Work instructions:
Only the number is wanted: how many lines in the data contain "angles"?
= Beginning of Section =
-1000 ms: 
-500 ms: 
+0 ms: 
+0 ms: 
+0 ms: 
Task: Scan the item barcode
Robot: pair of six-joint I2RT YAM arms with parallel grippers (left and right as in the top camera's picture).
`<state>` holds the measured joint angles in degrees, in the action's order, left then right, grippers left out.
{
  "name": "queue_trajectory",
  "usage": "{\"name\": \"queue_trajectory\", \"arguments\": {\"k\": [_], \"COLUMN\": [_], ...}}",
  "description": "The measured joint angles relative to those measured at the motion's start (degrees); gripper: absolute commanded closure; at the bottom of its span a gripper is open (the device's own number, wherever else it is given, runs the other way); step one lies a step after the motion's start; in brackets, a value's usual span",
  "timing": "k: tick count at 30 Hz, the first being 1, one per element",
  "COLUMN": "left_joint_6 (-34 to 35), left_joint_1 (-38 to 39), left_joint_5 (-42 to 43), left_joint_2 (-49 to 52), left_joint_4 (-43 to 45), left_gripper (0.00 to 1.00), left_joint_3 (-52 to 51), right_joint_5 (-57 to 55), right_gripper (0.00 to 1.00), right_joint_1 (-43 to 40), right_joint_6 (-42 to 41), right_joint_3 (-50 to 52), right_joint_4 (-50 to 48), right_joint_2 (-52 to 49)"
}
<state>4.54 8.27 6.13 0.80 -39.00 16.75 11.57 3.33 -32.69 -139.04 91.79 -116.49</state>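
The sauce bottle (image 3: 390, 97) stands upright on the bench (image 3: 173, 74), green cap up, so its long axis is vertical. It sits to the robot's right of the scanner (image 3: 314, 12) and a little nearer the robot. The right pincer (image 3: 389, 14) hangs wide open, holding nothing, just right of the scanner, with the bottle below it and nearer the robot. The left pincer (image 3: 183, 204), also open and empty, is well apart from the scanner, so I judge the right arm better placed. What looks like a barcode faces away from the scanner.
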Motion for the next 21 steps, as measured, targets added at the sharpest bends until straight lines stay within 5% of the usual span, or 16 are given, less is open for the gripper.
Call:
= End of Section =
Response to the exercise:
2